PokeAPI / pokeapi

The Pokémon API
https://pokeapi.co
BSD 3-Clause "New" or "Revised" License
4.05k stars 921 forks source link

Change API to have only one Pokemon endpoint, instead of pokemon_species, pokemon_forms and pokemon #1037

Open GreatNovaDragon opened 4 months ago

GreatNovaDragon commented 4 months ago

As #1026 , #1034 , #1035, #940, #966 and probably others make it apparent, a separation of pokemon and pokemon_species has not been feasible since 2016.

An Base assumption that veekun did for the pokemon species, which was valid before Sun and Moon introduced regional variants was that Forms are a rare occurance with no pokedex entries or own evolution lines.

Therefore, for gameplay only things, the pokemon model was created and for dex purposes, the pokemon_species model was created.

Since Sun and Moon, gamefreaks handling of forms massively changed.
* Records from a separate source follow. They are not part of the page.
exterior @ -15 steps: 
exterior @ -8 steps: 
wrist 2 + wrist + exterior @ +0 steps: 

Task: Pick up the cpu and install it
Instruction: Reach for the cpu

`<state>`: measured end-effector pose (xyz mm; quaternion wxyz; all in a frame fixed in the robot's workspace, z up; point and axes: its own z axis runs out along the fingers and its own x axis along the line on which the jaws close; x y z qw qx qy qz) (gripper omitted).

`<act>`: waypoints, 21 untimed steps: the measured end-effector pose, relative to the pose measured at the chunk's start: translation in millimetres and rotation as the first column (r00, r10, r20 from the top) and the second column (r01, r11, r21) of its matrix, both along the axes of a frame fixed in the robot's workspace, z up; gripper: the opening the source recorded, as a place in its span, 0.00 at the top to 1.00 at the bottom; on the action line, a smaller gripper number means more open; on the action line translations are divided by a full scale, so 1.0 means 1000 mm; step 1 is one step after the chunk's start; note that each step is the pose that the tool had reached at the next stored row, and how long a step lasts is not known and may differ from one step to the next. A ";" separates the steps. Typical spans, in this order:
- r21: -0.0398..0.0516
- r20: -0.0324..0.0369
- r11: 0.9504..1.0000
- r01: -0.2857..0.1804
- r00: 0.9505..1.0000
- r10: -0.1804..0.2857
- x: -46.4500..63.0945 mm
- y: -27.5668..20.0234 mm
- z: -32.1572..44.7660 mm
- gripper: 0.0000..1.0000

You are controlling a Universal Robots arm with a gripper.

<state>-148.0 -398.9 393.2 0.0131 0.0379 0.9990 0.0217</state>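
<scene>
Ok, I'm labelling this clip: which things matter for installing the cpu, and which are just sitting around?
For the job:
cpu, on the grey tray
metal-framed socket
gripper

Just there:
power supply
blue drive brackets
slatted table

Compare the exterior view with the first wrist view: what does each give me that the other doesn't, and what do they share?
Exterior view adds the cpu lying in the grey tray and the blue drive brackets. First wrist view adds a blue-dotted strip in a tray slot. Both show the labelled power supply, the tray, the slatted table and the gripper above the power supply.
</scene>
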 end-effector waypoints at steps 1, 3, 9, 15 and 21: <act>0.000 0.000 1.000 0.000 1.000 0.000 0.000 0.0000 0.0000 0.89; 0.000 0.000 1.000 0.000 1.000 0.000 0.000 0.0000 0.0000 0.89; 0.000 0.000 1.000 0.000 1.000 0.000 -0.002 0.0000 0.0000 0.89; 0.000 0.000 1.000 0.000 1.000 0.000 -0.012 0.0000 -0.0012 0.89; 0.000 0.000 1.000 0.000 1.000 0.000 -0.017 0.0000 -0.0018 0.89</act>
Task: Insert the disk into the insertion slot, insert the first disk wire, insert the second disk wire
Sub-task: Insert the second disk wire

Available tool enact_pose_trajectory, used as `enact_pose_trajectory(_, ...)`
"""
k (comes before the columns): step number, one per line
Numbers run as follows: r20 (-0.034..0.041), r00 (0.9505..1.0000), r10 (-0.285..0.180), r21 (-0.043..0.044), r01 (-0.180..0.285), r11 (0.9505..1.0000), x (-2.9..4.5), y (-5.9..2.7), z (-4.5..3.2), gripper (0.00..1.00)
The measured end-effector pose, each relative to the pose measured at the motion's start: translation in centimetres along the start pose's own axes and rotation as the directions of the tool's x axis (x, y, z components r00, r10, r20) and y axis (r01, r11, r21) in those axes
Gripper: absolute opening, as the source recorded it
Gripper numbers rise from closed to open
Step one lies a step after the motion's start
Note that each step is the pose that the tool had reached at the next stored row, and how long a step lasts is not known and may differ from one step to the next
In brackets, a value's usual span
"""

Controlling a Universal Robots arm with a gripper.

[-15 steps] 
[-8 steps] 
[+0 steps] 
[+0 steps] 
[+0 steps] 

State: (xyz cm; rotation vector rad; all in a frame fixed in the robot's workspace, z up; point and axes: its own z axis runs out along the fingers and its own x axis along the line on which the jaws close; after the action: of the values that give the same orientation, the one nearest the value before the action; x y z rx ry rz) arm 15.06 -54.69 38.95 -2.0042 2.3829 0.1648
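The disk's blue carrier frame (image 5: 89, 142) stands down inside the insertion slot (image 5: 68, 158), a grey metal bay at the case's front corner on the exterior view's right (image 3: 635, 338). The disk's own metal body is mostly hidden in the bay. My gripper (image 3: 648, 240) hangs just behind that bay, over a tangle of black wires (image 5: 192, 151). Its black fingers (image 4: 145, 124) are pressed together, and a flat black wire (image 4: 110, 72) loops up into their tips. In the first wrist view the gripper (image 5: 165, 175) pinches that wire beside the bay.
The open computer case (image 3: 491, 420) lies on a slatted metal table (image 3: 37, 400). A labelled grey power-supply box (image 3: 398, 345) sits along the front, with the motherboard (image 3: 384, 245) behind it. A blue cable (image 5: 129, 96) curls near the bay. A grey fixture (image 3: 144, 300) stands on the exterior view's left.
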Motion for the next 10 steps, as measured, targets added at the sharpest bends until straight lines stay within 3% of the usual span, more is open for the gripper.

Beginning with Sun and Moon, and expanded in Sword and Shield, Regional Variants have been introduced, which are basically an own species but with the same dex number and name, but in the case of things like Paldean Wooper or Galarian Meowth, evolve into an entire different species than the "Base" pokemon, in the case for Wooper it doesnt evolve into Quagsire but Clodsire.

Additionally to Regional Variants existing and having their own dex entries, Forms itself gained their own Pokedex entries, so the base assumption of "Forms not having pokedex entries or evolution lines" is just wrong now.

Therefore, i would officially propose to change the pokemon model, which would warrant a V3 or an V2.5. the pokemon model would gain most of the info that is in the pokemon_species is now added into pokemon, while pokemon_species would just be a redirect reading data from there, for compability sake.

Naramsim commented 4 months ago

We could add a v2beta! I'd love to get rid of this problem finally!

The question is: would you also change to CSV data or just the API? If we change just the API, the v2 and v2beta they can coexist. If we change the CSV data we would need to support both formats, for a small or long period, depending on how long and how well this new proposition works.

GreatNovaDragon commented 4 months ago

There's a shortterm fix, i can imagine, where we just expand the pokemon_species model entries to use the pokemon IDs and names, aka as an example we dont have an zoroark species that has both zoroark and zoroark-hisui data, but an zoroark species and an zoroark-hisui species. which i guess would be a change of csv data. it would kinda also solve #1045 and #966

i guess in this solution, the v2 could still show zoroark and zoroark-hisui under zoroark checking via the natdex number, while having v2beta show only zoroark

GreatNovaDragon commented 4 months ago

Till an hour ago, i wasnt even aware of a third model named pokemon_forms, that also handles visual only forms (even though burmy is not visual only, as it interacts with the evolution into the specific wormadam forms, so should also be in the pokemon model)

that data could also be added to the pokemon model, but most of our problems really come from the dissonance of pokemon_species with the reality.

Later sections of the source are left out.